What the task requires ▸
Set down the data again in full, keeping every line exactly as it is.

(Records contained in a dataset)
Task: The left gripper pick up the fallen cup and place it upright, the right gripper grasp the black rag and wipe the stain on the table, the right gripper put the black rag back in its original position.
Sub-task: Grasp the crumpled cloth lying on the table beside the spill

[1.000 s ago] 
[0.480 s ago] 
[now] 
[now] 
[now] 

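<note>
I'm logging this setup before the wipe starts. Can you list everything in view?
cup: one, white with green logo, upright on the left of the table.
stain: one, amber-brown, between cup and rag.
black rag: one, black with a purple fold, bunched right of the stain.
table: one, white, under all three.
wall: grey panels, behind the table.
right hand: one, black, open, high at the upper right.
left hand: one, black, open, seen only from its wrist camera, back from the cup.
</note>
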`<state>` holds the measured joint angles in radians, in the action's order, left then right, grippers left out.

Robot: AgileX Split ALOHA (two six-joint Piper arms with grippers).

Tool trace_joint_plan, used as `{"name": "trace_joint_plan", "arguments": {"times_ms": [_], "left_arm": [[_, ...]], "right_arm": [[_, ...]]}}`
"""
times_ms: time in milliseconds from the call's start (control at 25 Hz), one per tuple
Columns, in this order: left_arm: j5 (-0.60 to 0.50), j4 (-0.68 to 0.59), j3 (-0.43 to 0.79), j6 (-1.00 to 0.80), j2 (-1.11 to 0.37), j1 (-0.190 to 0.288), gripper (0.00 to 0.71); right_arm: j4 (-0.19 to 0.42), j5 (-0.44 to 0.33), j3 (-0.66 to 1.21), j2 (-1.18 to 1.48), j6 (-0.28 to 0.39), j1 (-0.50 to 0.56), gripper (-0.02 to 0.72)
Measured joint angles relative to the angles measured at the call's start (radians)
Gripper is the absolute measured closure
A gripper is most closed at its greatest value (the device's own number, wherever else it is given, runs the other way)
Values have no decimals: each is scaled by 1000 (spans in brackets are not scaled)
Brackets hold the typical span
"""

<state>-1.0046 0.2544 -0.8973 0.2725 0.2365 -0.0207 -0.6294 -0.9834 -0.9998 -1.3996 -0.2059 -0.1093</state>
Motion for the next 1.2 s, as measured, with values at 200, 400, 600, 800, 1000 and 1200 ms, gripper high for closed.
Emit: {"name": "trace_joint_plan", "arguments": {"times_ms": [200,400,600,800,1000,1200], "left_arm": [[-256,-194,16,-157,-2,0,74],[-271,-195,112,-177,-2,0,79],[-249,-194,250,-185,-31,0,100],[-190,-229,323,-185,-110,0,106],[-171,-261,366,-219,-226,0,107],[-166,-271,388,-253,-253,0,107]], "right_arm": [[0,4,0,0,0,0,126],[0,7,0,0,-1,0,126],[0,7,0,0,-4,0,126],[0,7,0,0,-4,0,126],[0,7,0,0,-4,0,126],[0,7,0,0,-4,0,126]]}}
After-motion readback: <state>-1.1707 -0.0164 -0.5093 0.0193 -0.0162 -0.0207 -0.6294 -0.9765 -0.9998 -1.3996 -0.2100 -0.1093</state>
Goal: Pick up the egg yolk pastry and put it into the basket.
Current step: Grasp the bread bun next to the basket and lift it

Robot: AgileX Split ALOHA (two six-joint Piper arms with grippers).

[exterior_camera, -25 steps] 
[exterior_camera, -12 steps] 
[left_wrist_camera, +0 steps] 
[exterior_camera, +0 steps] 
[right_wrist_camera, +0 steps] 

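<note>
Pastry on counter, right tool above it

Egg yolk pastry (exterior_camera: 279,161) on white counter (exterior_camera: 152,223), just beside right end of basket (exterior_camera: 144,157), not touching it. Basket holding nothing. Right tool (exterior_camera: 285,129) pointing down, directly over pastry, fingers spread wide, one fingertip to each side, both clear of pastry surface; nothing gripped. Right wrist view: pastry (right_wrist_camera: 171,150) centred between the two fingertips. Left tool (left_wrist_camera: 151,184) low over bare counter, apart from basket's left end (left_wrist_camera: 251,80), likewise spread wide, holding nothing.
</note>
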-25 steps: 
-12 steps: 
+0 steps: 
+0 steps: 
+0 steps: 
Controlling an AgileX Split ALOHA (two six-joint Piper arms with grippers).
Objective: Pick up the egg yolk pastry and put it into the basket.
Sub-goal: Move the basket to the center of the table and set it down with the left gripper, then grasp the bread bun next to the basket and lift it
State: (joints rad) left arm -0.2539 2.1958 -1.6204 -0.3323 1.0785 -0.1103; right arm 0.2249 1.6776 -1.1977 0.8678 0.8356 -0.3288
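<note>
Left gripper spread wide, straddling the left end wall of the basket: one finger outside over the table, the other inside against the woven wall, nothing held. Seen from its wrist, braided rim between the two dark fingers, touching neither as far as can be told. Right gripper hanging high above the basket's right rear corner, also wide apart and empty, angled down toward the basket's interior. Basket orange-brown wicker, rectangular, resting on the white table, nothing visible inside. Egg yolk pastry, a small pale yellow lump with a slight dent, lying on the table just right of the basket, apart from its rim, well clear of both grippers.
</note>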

Reply to the task ▸
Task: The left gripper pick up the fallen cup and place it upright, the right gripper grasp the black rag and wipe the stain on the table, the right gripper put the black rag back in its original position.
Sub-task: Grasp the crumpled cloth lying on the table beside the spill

[1.000 s ago] 
[0.480 s ago] 
[now] 
[now] 
[now] 

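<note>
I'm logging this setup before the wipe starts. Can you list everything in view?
cup: one, white with green logo, upright on the left of the table.
stain: one, amber-brown, between cup and rag.
black rag: one, black with a purple fold, bunched right of the stain.
table: one, white, under all three.
wall: grey panels, behind the table.
right hand: one, black, open, high at the upper right.
left hand: one, black, open, seen only from its wrist camera, back from the cup.
</note>
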`<state>` holds the measured joint angles in radians, in the action's order, left then right, grippers left out.

Robot: AgileX Split ALOHA (two six-joint Piper arms with grippers).

Tool trace_joint_plan, used as `{"name": "trace_joint_plan", "arguments": {"times_ms": [_], "left_arm": [[_, ...]], "right_arm": [[_, ...]]}}`
"""
times_ms: time in milliseconds from the call's start (control at 25 Hz), one per tuple
Columns, in this order: left_arm: j5 (-0.60 to 0.50), j4 (-0.68 to 0.59), j3 (-0.43 to 0.79), j6 (-1.00 to 0.80), j2 (-1.11 to 0.37), j1 (-0.190 to 0.288), gripper (0.00 to 0.71); right_arm: j4 (-0.19 to 0.42), j5 (-0.44 to 0.33), j3 (-0.66 to 1.21), j2 (-1.18 to 1.48), j6 (-0.28 to 0.39), j1 (-0.50 to 0.56), gripper (-0.02 to 0.72)
Measured joint angles relative to the angles measured at the call's start (radians)
Gripper is the absolute measured closure
A gripper is most closed at its greatest value (the device's own number, wherever else it is given, runs the other way)
Values have no decimals: each is scaled by 1000 (spans in brackets are not scaled)
Brackets hold the typical span
"""

<state>-1.0046 0.2544 -0.8973 0.2725 0.2365 -0.0207 -0.6294 -0.9834 -0.9998 -1.3996 -0.2059 -0.1093</state>
Motion for the next 1.2 s, as measured, with values at 200, 400, 600, 800, 1000 and 1200 ms, gripper high for closed.
Emit: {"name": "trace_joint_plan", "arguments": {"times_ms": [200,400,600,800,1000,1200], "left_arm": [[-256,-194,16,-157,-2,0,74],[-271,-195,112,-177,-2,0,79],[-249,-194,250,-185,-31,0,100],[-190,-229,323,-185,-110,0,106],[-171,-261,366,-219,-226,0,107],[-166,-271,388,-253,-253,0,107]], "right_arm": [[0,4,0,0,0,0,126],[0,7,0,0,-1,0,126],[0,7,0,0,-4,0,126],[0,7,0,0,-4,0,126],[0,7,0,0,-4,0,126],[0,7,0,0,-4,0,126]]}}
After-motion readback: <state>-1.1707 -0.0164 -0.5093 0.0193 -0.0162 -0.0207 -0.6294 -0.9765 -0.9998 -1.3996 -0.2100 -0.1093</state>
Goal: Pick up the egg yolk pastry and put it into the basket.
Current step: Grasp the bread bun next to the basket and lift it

Robot: AgileX Split ALOHA (two six-joint Piper arms with grippers).

[exterior_camera, -25 steps] 
[exterior_camera, -12 steps] 
[left_wrist_camera, +0 steps] 
[exterior_camera, +0 steps] 
[right_wrist_camera, +0 steps] 

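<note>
Pastry on counter, right tool above it

Egg yolk pastry (exterior_camera: 279,161) on white counter (exterior_camera: 152,223), just beside right end of basket (exterior_camera: 144,157), not touching it. Basket holding nothing. Right tool (exterior_camera: 285,129) pointing down, directly over pastry, fingers spread wide, one fingertip to each side, both clear of pastry surface; nothing gripped. Right wrist view: pastry (right_wrist_camera: 171,150) centred between the two fingertips. Left tool (left_wrist_camera: 151,184) low over bare counter, apart from basket's left end (left_wrist_camera: 251,80), likewise spread wide, holding nothing.
</note>
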-25 steps: 
-12 steps: 
+0 steps: 
+0 steps: 
+0 steps: 
Controlling an AgileX Split ALOHA (two six-joint Piper arms with grippers).
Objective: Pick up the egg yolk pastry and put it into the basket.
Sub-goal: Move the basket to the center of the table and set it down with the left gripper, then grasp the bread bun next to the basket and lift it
State: (joints rad) left arm -0.2539 2.1958 -1.6204 -0.3323 1.0785 -0.1103; right arm 0.2249 1.6776 -1.1977 0.8678 0.8356 -0.3288
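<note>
Left gripper spread wide, straddling the left end wall of the basket: one finger outside over the table, the other inside against the woven wall, nothing held. Seen from its wrist, braided rim between the two dark fingers, touching neither as far as can be told. Right gripper hanging high above the basket's right rear corner, also wide apart and empty, angled down toward the basket's interior. Basket orange-brown wicker, rectangular, resting on the white table, nothing visible inside. Egg yolk pastry, a small pale yellow lump with a slight dent, lying on the table just right of the basket, apart from its rim, well clear of both grippers.
</note>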

The answer has been fully written out.